Receita publicada em 1917 na revista de maior circulação do Brasil, a revista da Semana.

No começo dos anos 1970, o pão de cará ainda era feito com o tubérculo também conhecido como “inhame”, como se atesta nas receitas que eram publicadas nos jornais da época. O produto, para uma quantidade de 30 pãezinhos, levava três xícaras de chá com cará descascado e picado, mais fermento, açúcar, leite morno, banha, sal, queijo parmesão ralado, ovo e farinha de trigo.

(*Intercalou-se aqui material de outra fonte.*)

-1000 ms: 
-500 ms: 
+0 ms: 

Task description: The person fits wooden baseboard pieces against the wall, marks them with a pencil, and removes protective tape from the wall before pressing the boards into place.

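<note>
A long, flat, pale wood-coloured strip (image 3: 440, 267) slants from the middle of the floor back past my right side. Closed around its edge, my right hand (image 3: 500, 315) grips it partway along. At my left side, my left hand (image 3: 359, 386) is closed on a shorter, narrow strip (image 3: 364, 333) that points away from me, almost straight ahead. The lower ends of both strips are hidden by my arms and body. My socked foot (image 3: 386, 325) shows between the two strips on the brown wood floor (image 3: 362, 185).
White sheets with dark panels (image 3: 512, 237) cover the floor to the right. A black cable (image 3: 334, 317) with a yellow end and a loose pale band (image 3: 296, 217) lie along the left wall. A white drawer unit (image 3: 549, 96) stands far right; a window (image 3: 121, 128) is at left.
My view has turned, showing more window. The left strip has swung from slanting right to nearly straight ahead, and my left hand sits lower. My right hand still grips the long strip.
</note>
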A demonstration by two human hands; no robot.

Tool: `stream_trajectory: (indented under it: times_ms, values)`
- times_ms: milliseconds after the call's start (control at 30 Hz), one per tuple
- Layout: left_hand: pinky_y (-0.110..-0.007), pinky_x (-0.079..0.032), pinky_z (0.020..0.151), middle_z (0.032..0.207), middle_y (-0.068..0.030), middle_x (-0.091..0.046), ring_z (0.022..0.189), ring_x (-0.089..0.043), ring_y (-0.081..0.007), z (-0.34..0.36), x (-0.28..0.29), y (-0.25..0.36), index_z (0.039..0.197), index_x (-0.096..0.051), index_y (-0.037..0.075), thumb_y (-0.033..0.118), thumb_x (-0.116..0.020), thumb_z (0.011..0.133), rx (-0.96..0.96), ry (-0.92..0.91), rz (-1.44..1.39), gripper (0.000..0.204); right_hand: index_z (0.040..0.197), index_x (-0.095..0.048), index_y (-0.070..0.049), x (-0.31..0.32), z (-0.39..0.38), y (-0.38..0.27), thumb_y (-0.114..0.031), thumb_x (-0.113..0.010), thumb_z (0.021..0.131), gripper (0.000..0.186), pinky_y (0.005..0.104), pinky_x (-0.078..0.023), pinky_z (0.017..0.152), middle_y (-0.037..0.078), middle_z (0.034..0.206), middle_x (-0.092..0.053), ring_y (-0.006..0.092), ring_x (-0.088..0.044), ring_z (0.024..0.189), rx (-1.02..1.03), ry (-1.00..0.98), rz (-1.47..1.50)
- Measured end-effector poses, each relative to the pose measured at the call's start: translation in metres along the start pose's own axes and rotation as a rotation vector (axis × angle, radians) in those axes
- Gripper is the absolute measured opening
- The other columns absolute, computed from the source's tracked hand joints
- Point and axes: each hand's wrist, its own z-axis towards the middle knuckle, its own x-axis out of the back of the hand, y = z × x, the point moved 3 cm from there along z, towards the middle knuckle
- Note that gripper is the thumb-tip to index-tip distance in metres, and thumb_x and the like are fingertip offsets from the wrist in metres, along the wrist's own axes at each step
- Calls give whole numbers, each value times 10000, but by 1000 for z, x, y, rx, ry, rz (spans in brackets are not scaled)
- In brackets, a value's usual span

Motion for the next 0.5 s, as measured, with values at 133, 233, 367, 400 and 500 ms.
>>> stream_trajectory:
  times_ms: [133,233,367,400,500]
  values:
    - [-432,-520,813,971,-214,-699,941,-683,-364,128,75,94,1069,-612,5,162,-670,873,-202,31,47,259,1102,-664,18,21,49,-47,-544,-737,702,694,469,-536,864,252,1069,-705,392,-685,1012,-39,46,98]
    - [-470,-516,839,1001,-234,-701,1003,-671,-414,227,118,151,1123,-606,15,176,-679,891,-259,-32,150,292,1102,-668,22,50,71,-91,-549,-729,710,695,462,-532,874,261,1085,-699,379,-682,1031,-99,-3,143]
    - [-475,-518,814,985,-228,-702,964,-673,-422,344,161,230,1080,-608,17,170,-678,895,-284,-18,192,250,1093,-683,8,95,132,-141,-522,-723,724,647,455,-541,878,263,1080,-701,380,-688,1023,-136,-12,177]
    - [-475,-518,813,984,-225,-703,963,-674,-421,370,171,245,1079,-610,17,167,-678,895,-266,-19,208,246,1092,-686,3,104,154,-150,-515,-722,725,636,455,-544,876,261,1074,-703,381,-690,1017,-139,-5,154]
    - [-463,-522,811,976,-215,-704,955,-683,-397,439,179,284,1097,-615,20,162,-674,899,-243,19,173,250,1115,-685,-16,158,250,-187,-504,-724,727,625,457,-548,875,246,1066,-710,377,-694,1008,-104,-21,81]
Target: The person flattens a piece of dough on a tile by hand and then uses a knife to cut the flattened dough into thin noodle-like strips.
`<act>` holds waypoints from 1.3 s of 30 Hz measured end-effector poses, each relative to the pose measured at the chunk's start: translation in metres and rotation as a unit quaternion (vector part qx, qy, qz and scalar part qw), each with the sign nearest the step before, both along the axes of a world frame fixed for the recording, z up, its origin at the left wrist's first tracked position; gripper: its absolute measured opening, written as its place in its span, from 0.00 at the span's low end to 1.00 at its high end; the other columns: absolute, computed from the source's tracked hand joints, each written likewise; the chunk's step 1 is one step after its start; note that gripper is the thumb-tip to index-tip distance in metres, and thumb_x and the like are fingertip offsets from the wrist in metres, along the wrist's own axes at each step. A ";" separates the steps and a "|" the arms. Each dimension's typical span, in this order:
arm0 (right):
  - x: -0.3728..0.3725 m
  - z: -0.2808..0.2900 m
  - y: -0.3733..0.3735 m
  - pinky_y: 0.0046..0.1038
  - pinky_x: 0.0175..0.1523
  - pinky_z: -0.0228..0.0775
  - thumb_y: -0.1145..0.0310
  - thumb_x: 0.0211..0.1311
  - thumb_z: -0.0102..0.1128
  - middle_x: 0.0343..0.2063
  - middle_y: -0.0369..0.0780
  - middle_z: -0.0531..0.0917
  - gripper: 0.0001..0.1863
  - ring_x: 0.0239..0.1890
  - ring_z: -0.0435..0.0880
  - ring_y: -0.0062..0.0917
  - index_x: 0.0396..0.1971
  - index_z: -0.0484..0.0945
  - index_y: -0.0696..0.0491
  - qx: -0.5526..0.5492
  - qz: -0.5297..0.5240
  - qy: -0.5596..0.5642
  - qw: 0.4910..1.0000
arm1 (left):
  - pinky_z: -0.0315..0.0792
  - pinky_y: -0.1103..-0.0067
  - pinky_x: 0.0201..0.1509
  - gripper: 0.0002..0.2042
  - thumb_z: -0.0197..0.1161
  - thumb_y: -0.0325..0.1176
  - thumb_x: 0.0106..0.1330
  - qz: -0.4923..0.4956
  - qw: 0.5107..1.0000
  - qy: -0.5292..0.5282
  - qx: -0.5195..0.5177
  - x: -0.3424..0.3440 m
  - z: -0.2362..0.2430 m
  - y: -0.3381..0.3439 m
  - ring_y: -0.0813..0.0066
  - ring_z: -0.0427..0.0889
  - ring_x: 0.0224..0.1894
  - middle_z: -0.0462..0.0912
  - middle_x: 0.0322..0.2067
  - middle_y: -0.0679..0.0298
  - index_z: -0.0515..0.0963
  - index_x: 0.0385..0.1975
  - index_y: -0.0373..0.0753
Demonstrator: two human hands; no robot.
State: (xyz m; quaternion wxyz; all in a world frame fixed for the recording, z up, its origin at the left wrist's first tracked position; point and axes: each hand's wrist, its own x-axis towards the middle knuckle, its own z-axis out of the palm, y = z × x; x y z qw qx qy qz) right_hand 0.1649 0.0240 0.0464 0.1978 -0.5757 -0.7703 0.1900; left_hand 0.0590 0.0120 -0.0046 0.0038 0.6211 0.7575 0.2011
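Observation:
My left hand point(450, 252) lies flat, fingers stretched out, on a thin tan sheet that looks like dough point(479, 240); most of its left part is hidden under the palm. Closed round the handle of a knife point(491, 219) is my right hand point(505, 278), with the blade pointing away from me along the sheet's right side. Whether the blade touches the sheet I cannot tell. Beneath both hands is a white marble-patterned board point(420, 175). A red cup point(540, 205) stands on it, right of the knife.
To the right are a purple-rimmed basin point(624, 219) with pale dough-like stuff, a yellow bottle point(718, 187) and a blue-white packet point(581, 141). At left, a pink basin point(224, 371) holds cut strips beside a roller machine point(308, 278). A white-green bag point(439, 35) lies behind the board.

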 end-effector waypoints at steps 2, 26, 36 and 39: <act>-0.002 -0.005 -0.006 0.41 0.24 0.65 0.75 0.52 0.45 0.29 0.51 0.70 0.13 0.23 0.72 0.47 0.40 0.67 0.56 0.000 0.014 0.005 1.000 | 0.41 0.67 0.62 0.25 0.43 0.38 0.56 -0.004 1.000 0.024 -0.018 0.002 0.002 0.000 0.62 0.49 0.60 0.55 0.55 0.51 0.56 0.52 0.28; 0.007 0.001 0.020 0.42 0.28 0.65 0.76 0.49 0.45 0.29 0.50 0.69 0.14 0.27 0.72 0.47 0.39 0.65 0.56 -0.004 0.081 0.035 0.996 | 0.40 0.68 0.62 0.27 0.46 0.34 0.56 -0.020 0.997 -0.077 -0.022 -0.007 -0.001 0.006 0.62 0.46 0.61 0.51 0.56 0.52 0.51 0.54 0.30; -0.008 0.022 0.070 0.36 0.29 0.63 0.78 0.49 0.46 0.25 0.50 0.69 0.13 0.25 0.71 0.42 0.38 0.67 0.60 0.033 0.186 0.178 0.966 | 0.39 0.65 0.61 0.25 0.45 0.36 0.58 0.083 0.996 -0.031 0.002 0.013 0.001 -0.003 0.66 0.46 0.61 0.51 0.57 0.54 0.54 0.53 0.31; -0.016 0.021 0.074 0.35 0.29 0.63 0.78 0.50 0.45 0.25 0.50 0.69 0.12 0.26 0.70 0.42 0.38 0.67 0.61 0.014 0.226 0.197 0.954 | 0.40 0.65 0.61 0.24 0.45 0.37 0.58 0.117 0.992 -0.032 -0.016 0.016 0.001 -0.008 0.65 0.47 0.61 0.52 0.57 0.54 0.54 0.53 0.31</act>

Nos anos 1980, o pão de cará chegou a ser classificado como “pão especial” em várias padarias e não estava sujeito às mesmas regras de regulamentação de preços que o pão francês de sal, tido como o produto panificado mais consumido e popular. Essa classificação se tornou oficial um pouco mais tarde, incorporando outros tipos, como o pão doce, de forma, de fécula, de milho, de banha e o pão caseiro.

O cará sem cará

Praticamente todos os panificadores hoje confessam que o pão de cará deixou de ter o inhame na fórmula em razão de custos e complexidade na técnica de produção. Até o terceiro quartel do século 20, ainda havia motivos para usar a massa de cará na produção, uma vez que a escassez de trigo (em função das guerras) forçava ao uso de outras bases de panificação. Com o período de paz a partir dos anos 1950, gradativamente as panificadoras santistas foram excluindo o tubérculo da fórmula a fim de baratear o produto. Assim, do pão de cará original só sobrou o nome, uma vez que o produto hoje se assemelha mais aos pães de leite encontrados em panificadoras de todo o país. A parte brilhosa do pão é feita com gema de ovo. Alguns dos estabelecimentos que vendem cará em Santos oferecem duas versões: com e sem açúcar salpicado.

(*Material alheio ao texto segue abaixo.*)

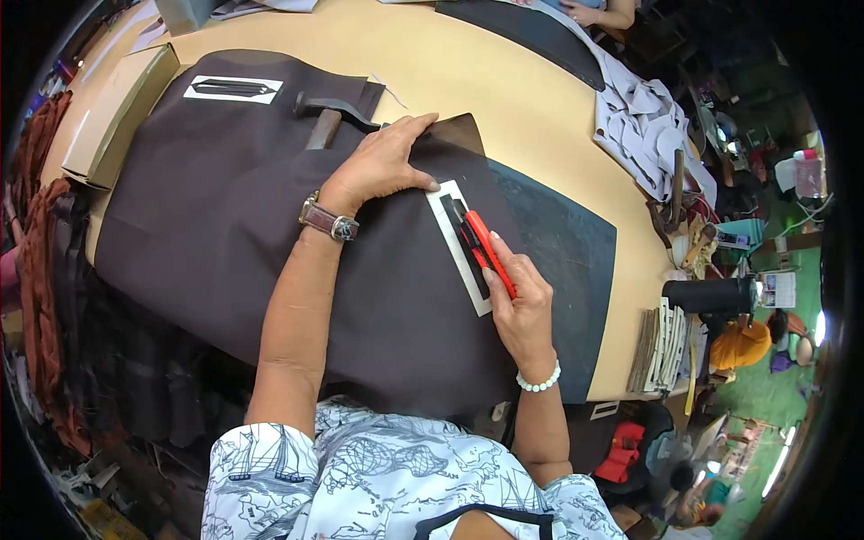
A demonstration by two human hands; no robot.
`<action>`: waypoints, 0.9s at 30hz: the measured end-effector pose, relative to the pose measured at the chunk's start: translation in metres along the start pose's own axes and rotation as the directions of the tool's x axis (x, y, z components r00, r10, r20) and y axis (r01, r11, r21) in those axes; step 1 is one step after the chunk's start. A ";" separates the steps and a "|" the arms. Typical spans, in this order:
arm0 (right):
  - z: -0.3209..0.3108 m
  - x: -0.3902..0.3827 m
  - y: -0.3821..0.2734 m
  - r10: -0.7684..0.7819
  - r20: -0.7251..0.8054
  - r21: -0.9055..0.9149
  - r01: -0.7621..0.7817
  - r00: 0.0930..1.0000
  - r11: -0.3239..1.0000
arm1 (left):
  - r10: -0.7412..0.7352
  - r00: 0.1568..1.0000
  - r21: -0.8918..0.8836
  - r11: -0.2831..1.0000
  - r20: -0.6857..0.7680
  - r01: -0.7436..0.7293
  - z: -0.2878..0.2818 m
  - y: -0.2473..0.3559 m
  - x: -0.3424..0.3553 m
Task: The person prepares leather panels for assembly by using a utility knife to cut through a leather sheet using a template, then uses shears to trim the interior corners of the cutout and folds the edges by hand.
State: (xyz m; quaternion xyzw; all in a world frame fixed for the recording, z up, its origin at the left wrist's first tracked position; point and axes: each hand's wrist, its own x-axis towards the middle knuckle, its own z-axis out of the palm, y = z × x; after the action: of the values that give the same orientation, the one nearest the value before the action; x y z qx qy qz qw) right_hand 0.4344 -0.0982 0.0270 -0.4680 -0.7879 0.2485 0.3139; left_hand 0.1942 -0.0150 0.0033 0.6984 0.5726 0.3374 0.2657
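Observation:
A large dark brown leather sheet (225, 234) is spread over the table in front of me. On it lies a narrow white rectangular frame template (439, 209), tilted, with a long slot in its middle. My left hand (382, 166) rests on the leather with fingers spread, its thumb at the template's far end. Gripped in my right hand (526, 301) is a red utility knife (490, 254), its tip over the template's slot. A dark cutting mat (576, 270) extends from under the leather on the right. Just beyond my left hand lies a hammer (326, 129) with a wooden handle.
A second white frame piece (232, 89) lies at the leather's far left, near a long cardboard box (121, 112). Grey leather scraps (643, 121) cover the table's far right. Stacked templates (661, 346) and a black cylinder (711, 295) sit at the right edge. Another person's hand (583, 13) shows across the table.

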 end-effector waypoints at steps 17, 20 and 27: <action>0.004 0.005 -0.003 -0.056 0.016 -0.133 0.058 0.998 0.989 | 0.042 0.999 0.031 0.999 -0.011 -0.041 0.001 -0.002 -0.001; -0.009 0.015 -0.020 0.001 0.113 -0.289 0.032 0.994 0.957 | 0.025 1.000 0.026 0.999 0.010 -0.025 -0.001 0.003 -0.001; -0.031 0.066 -0.057 -0.015 0.321 -0.548 0.198 0.947 0.812 | -0.023 1.000 0.024 0.999 0.005 0.023 -0.002 0.003 -0.001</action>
State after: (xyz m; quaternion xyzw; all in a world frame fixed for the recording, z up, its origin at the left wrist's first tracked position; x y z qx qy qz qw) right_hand 0.3996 -0.0606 0.1040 -0.4516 -0.8895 0.0499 0.0482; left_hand 0.1947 -0.0167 0.0067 0.6957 0.5840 0.3257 0.2626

Pão definitivamente santista

Pesquisando sobre o assunto em 7.962 periódicos de todo o Brasil, o pão de cará apenas surge em forma de anúncios de estabelecimentos e em notícias relacionadas à cidade de Santos, o que nos leva a crer, de forma bastante sólida, que a iguaria é, definitivamente, um patrimônio santista.

O pão de cará dos dias de hoje se equivale ao pão de leite de qualquer lugar do país.